Figure 1. Changes in leaf light-saturated net assimilation rate (A) and total volatile emission (B) in the primary host, the annual grass Avena sativa, and the alternate host, the shrub R. frangula, under different severity of the crown rust Puccinia coronata infection. The insets in (B) show the severity-dependent emissions of different volatile groups including short-chained lipoxygenase (LOX) pathway compounds, methyl jasmonate (MeJA), long-chained saturated fatty acid-derived (FAD) compounds, monoterpenes, geranylgeranyl diphosphate pathway (GGDP) compounds and benzenoids in A. sativa and R. frangula. The severity of infection was quantified as the percentage of the total chlorotic and necrotic area of the leaf.

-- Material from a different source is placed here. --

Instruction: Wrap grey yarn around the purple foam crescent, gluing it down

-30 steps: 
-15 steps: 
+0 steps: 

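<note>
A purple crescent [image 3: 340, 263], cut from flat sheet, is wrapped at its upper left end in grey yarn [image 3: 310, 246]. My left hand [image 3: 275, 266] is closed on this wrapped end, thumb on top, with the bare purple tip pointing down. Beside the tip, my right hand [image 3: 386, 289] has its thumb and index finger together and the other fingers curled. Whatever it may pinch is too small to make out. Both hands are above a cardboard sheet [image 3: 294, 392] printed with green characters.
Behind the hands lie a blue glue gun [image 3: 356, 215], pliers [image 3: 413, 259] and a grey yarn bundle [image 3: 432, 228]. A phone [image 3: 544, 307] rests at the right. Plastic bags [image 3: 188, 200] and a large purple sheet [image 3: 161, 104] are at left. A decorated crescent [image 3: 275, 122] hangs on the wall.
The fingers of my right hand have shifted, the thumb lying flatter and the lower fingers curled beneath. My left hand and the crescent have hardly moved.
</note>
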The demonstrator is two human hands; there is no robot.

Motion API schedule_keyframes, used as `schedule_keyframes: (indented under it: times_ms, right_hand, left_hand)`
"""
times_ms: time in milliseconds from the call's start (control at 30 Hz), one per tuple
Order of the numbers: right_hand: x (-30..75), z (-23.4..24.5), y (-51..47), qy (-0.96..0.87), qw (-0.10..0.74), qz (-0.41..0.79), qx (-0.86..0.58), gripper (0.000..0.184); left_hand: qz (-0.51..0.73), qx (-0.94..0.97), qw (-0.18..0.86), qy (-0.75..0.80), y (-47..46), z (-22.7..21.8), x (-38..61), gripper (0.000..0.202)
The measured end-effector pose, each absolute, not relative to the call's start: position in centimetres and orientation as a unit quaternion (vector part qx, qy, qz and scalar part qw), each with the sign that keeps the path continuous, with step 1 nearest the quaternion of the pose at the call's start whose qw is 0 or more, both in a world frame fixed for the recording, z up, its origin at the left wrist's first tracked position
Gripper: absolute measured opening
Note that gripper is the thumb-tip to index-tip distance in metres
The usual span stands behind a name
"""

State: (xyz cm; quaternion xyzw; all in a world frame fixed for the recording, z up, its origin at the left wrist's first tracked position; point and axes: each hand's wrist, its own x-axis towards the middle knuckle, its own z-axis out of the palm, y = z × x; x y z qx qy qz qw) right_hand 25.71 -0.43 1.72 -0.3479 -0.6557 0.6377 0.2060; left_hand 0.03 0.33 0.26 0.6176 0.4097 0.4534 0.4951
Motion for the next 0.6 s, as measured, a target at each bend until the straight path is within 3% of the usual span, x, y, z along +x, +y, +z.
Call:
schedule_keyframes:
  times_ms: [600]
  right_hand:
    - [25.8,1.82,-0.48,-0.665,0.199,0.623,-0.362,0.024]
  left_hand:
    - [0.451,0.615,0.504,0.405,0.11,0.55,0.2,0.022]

Figure 2. A generalized model of P. coronata infection severity-dependent responses of photosynthetic traits and stress volatile emissions in the primary host A. sativa and alternate host R. frangula. This model shows that the rate of photosynthesis (A) in the primary host is reduced due to stomatal limitations (decreases in stomatal conductance, g_s, and intercellular concentrations of CO₂, C_i). Reductions in photosynthetic activity are escalated by fungal absorption of limiting mineral nutrients and loss of photosynthetic biomass, indicated by decreases in leaf dry mass per unit area (LMA), due to fungal consumption of leaf biomass. Loss of photosynthetic function is accompanied by accumulation of carbon-rich secondary metabolites e.g. phenolics such as lignin in cell walls that enhances leaf mechanical robustness and reduces cell wall diffusion conductance for CO₂. in the alternate host, decreases in photosynthesis are due to reductions in photosynthetic capacity. In the primary host, fungal-induced damages and hypersensitive responses trigger a burst of lipoxygenase (LOX) volatiles and the activation of defense signaling associated with jasmonic acid (JA) accumulation. This leads to the induction of emissions of stress volatiles including mono- and sesquiterpenes from chloroplastic and cytosolic terpene synthesis pathways and benzenoids from the shikimate pathway. Additionally, fungal-induced oxidative stress enhances the release of long-chained saturated fatty acid (FAD) derivatives and geranylgeranyl diphosphate (GGDP) pathway volatiles (carotenoid breakdown products). The emissions of volatiles increase with increasing severity of fungal infection, however, under severe infections, the induction of stress volatiles decreases due to substrate limitation that occurs as a result of inhibition of photosynthesis and cessations of physiological activities in necrotic leaf regions. In the resistant alternate host, due to low oxidative stress, LOX emissions are only elicited to a minor degree. Differently from the enhancement of terpene emissions in A. sativa, in R. frangula, constitutive emissions of isoprene are enhanced upon rust infection, differently from pathogen responses observed in other constitutive isoprene emitters.